Mais cette année, l’objectif est encore différent. À Pékin, Yohan Goutt sera engagé dans deux épreuves : le slalom et le slalom géant. Une première pour lui et pour sa nation.

« Comme pour PyeongChang, j’ai envie de donner mon maximum à Pékin et de terminer mes descentes avec un ski plus que correct. »

Pour cela, Yohan Goutt peut compter sur ses amis des nations exotiques avec qui ils s’entraînent en Europe de l’Est.
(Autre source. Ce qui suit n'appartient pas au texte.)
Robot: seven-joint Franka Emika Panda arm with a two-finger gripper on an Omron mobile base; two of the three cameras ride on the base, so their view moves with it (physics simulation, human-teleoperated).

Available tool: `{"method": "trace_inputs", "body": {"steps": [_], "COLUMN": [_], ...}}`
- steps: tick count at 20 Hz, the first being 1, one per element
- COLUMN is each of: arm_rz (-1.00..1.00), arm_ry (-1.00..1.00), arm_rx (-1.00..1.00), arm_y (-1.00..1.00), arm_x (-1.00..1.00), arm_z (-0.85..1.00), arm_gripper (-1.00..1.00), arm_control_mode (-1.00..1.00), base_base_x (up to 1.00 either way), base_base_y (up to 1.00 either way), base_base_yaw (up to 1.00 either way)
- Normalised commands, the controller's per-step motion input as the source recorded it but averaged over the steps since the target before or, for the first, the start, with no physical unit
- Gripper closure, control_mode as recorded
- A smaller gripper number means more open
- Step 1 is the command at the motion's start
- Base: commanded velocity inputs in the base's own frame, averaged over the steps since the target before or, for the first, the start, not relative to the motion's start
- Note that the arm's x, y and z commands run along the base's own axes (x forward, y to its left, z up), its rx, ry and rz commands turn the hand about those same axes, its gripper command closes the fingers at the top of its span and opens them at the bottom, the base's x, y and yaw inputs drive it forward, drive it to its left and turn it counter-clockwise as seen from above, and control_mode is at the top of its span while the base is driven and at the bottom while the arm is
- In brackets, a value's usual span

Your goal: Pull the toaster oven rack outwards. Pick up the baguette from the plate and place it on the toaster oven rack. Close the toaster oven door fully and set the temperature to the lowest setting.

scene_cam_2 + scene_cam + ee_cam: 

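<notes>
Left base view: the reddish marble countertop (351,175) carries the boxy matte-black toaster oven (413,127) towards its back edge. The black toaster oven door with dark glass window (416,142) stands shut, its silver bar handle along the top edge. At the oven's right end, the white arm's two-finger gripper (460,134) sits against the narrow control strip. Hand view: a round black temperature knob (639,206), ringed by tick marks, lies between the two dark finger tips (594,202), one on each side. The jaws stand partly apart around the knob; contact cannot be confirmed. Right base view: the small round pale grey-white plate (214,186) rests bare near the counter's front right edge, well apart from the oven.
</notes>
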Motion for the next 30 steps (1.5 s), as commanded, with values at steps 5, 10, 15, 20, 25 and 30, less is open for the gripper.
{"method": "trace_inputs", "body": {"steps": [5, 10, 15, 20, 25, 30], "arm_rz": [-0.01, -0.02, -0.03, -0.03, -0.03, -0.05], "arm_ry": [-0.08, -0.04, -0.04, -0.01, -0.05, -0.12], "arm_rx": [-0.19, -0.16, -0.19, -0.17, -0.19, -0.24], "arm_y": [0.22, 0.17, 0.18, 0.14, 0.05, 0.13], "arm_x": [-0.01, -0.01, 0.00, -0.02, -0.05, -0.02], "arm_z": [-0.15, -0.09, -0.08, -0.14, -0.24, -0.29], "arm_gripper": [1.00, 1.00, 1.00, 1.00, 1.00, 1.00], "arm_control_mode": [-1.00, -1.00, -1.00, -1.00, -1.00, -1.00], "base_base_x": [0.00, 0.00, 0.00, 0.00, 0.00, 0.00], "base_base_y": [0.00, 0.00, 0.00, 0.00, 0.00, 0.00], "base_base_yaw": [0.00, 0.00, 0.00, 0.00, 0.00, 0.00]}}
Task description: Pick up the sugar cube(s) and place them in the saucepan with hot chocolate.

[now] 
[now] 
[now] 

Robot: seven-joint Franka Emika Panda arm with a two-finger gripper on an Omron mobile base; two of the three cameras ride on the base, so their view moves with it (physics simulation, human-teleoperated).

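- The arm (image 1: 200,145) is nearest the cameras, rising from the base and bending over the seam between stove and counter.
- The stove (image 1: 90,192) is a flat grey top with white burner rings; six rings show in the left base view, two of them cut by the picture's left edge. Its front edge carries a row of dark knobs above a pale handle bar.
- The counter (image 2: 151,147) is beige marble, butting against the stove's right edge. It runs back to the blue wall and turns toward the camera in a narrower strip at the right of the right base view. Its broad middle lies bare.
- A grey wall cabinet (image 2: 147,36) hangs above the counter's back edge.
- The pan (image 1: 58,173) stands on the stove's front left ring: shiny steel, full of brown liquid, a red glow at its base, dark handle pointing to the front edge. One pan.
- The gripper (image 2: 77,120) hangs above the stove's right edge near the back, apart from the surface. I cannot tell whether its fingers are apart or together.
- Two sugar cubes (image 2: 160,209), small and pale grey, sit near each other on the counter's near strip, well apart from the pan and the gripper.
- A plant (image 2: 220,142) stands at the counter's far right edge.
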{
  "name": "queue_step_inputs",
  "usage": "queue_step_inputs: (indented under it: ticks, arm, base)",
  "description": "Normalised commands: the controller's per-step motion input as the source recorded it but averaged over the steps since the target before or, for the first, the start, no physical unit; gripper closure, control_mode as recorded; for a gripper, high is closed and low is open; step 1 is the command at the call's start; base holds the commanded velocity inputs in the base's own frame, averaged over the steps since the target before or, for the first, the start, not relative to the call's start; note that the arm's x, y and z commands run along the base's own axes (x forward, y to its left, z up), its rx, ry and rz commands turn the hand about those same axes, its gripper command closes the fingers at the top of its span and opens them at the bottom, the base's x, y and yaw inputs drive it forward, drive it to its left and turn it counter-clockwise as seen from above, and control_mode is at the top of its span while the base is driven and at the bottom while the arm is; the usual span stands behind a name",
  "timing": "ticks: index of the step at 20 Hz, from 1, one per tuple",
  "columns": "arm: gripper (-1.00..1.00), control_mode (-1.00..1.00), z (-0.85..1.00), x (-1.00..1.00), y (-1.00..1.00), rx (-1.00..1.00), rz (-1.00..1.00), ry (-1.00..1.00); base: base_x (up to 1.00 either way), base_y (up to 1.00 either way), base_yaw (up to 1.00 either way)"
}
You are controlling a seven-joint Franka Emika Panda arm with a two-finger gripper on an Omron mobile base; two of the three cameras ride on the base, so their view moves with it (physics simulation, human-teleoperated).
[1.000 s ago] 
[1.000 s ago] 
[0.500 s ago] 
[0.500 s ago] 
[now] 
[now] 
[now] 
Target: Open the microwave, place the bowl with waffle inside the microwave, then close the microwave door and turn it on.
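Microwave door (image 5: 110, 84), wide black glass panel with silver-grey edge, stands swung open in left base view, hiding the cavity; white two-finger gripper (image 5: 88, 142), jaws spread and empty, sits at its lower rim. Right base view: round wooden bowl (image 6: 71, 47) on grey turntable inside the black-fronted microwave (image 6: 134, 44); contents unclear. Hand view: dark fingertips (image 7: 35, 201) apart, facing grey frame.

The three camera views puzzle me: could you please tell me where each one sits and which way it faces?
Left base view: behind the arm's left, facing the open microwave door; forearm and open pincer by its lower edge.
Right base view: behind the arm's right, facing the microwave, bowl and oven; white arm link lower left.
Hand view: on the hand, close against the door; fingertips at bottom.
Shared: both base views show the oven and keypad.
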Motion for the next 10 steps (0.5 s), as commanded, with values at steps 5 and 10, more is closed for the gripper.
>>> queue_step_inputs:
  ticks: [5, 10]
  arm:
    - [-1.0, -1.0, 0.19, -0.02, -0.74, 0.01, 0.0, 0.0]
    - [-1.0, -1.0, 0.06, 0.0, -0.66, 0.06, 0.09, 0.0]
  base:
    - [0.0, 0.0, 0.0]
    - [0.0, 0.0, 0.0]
Bien qu’il attende ces prochains JO avec impatience, Goutt a déjà de nombreux projets en tête pour la suite de son aventure. En plus d’avoir passé un accord avec la Fédération de ski Suisse pour avoir des skis-roues et faire découvrir sa discipline aux Timorais, il envisage de devenir directeur technique de course.

En attendant, Yohan Goutt Gonçalves a rendez-vous avec les pistes chinoises dès le 4 février.